‘He has to step down’: Democrats in Congress say mood is grim as a ‘funeral’ as Biden refuses to drop out

There was very little enthusiasm visible from members of President Joe Biden’s party as they continued to trickle back onto Capitol Hill this week for the return of business in the House and Senate.

Congressional Democrats who emerged from meetings on Tuesday indicated two main sentiments to reporters: that Joe Biden would not be getting out of the race; and that no progress has been made in convincing even some of his own supporters that he is up to the task of running for president and serving another four years in the White House.

Even those who have urged Biden to make the hard choice and withdraw from the race — like ranking Judiciary member Jerry Nadler — admitted to reporters on Tuesday that they were at an impasse. The president remains the only one with the ability to release his delegates to the Democratic National Convention (DNC) next month, making the nomination his unless he steps aside.

“The president made very clear yesterday that he’s running,” Nadler told a gaggle of reporters. “We have to support him.”

Nadler added that his concerns about the president’s ability to run an effective campaign were now “beside the point” — in other words, no longer relevant, given Biden’s apparent refusal to listen to those concerns.

But both privately and publicly, the mood remains grim. One member inside today’s House meeting described the mood as "like a funeral” in a comment to Punchbowl News.

Few Democrats are now willing to give an enthusiastic endorsement of the president’s communication or cognitive functions. More are willing to tout his administration’s policy record or resort to a favorite angle of attack: Donald Trump. And there was virtually no consensus among those present in Congress regarding how to move forward — guaranteeing that the party will remain fractured and without a unified message for days to come.

“Are you all on the same page?” one reporter asked Representative Steve Cohen as he left the meeting.

“No,” he replied. When asked by a second journalist what he meant: “We’re not even in the same book.”

Mike Quigley, one of the Biden-must-go’s, exited the gathering and told reporters that the leader of his party would “bring the ticket down” if he ran in November.

“He has to step down,” said the Illinois Democrat.

It remains unclear whether Biden can hold on to his party and manage their discontent long enough to secure the Democratic nomination. The DNC is set to hold a four-day convention in August, where Biden or another Democrat will accept the nomination in front of thousands of supporters, activists, labor leaders and others.

The White House has said that the US president will hold a press conference this week as part of the NATO summit in Washington. For months, he has appeared only at carefully manicured media appearances, apart from occasional comments to journalists on the ropeline as he travels to and from his home in Delaware and other locations.
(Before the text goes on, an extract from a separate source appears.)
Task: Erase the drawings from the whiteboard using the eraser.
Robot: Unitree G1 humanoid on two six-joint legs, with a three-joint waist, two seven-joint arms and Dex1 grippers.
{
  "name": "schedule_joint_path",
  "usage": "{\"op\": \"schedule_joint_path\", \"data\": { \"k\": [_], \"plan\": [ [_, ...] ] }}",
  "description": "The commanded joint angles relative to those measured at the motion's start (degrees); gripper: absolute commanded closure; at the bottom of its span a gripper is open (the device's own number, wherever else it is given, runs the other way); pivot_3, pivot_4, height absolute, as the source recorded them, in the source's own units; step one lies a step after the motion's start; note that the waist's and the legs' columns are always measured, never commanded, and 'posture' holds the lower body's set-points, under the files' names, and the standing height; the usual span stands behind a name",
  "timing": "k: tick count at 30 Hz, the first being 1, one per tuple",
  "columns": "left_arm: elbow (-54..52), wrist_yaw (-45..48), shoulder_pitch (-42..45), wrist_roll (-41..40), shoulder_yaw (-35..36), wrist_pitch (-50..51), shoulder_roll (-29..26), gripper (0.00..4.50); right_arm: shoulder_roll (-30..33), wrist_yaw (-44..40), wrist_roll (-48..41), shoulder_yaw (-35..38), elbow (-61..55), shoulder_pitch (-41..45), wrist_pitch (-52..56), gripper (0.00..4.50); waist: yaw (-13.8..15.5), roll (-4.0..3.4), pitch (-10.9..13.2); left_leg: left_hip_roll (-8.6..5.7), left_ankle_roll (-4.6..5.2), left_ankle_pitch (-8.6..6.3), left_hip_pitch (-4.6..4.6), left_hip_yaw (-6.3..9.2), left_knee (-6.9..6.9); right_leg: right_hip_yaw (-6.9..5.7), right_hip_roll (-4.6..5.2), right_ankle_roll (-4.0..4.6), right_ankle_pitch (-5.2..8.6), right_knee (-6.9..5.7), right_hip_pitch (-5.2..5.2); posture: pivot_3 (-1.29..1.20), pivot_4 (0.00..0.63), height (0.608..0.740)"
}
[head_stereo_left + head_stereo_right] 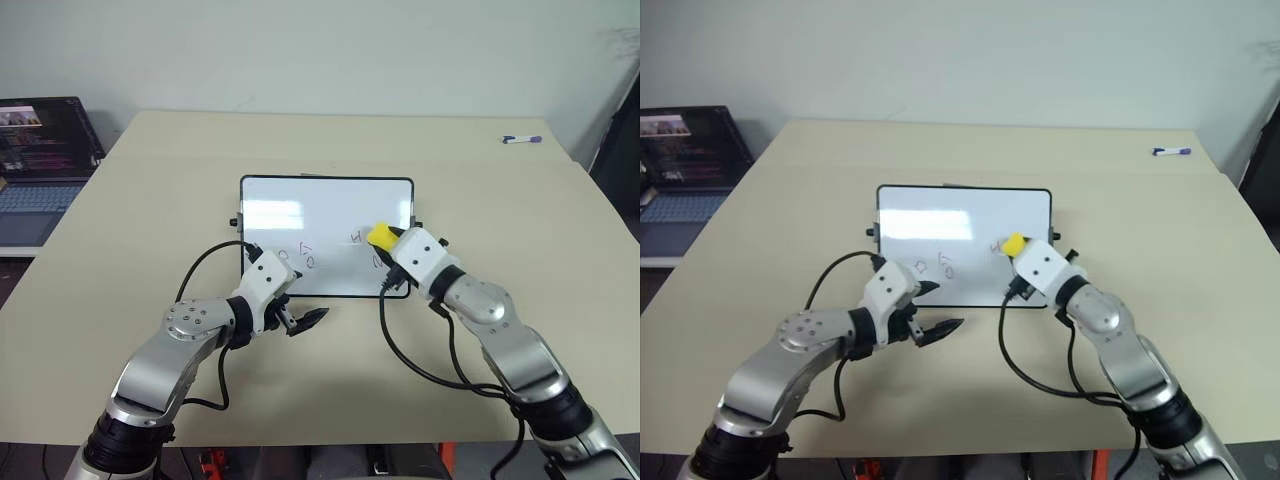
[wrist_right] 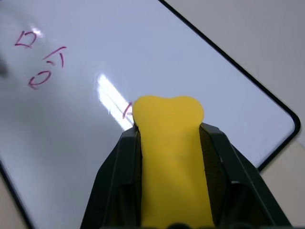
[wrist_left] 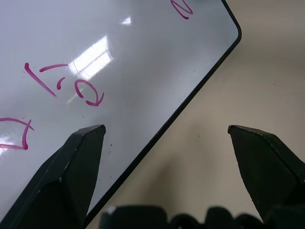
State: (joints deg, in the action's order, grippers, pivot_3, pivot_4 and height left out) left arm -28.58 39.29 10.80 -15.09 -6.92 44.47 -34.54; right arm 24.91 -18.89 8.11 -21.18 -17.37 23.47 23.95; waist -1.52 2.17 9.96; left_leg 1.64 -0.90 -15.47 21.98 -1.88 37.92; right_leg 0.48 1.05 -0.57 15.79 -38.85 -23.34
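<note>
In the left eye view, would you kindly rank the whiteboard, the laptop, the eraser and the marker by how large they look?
1. whiteboard, clearly largest.
2. laptop, though cut off by the picture's edge.
3. and 4. eraser and marker: both tiny and look alike; the eraser is partly hidden in the right gripper, so no ranking.

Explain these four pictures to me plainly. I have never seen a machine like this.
This is a two-armed humanoid robot at a beige table. The two wide pictures come from cameras on its head, looking down over its arms. The two close-ups come from cameras on its wrists. On the table lies a whiteboard with small red drawings, and a marker lies at the far right corner. A laptop sits off to the left. The right gripper is shut on a yellow eraser over the board. The left gripper is open at the board's near edge, holding nothing.
</note>
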Motion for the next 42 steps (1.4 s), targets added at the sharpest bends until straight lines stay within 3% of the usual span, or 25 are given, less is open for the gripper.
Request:
{"op": "schedule_joint_path", "data": {
  "k": [1,9,19,24,27,36,42],
  "plan": [
    [-3.07,-0.43,1.50,-0.87,-1.09,0.35,0.57,0.00,-0.26,-0.80,3.23,-0.67,4.37,3.19,-4.44,3.19,0.25,0.01,0.01,0.00,0.00,0.00,0.02,0.01,0.00,-0.03,0.01,0.01,0.00,0.01,-0.01,0.00,0.150,0.740],
    [-3.35,-0.71,2.95,-1.59,-2.01,1.06,1.07,0.00,2.50,-10.94,4.71,-4.15,5.40,1.09,-5.02,3.19,0.02,0.02,0.01,0.01,0.00,0.00,0.01,0.03,0.01,-0.05,0.04,0.02,-0.01,-0.04,-0.01,0.00,0.150,0.740],
    [-2.53,0.75,2.64,-2.25,-3.97,-0.29,0.79,0.00,-3.06,-4.49,10.38,-1.96,11.13,7.23,-7.97,3.19,-0.15,0.02,0.00,0.01,-0.01,0.01,-0.12,0.03,0.05,-0.04,0.02,0.03,-0.02,-0.12,0.06,0.00,0.150,0.740],
    [-1.95,0.76,2.63,-1.78,-4.56,-1.26,0.96,0.00,-3.08,-7.43,11.01,-3.37,11.66,6.97,-7.36,3.19,-0.13,0.02,0.00,0.00,-0.01,0.01,-0.07,0.01,0.03,-0.01,0.04,0.03,-0.02,-0.07,0.05,0.00,0.150,0.740],
    [-1.47,0.68,2.55,-1.68,-4.84,-2.02,1.23,0.00,-0.20,-13.59,11.01,-5.33,9.78,4.12,-3.97,3.19,-0.12,0.02,0.00,0.00,-0.01,0.01,-0.09,0.02,0.03,-0.03,0.04,0.04,-0.02,-0.08,0.06,0.00,0.150,0.740],
    [-0.84,0.74,2.35,-1.83,-5.01,-3.03,1.09,0.00,-2.75,-7.03,12.12,0.42,10.72,6.33,-4.41,3.19,-0.12,0.02,0.00,0.01,0.03,0.05,-0.18,0.02,0.08,-0.03,0.04,0.01,-0.05,-0.14,0.11,0.00,0.150,0.740],
    [0.31,-1.11,0.54,-3.20,-1.02,-4.08,2.59,0.00,-6.73,-10.74,-0.64,10.34,-1.89,1.70,2.58,3.19,0.06,0.01,0.01,0.01,0.02,0.03,-0.02,0.04,0.04,-0.05,0.04,0.06,-0.07,-0.07,0.05,0.00,0.150,0.740]
  ]
}}
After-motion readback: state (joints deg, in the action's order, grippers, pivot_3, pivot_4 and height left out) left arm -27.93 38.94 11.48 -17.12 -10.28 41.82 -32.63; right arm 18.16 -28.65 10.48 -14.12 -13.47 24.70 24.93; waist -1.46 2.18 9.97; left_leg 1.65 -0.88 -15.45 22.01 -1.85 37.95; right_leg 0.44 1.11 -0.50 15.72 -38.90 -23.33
Biden has not held an extensive press conference in which he takes questions from the majority of the White House press pool in months. He’s held the fewest such media availabilities of any sitting president over the past six administrations.

House Democratic leader Hakeem Jeffries speaks with reporters after leaving a meeting of his caucus on Monday, July 8. (Getty Images)
House Democratic leader Hakeem Jeffries speaks with reporters after leaving a meeting of his caucus on Monday, July 8. (Getty Images)

His performance at the first general election debate of the 2024 election season earlier this month alarmed many, including some who had previously attacked journalists personally for reporting that Biden’s cognitive functions and communication skills were potentially becoming a real issue. During the 90-minute debate, Biden was unable to finish his thoughts coherently at multiple points while speaking with a hoarse, faint voice. He was unable to effectively critique his opponent’s false statements and neglected to bring up major talking points pushed by his campaign, including attacks centered on the Republican policy sphere’s “Project 2025”, a plan by a number of conservatives (including many connected to Trump) to radically reshape the federal government.

Polling shows the incumbent president trailing in every swing state he won against Donald Trump in 2020. That’s a prospect which would mean a clean defeat in the Electoral College.

Thanks to current realities in the House and Senate, a Trump victory in November would likely be accompanied by respective Republican majorities in both chambers of Congress.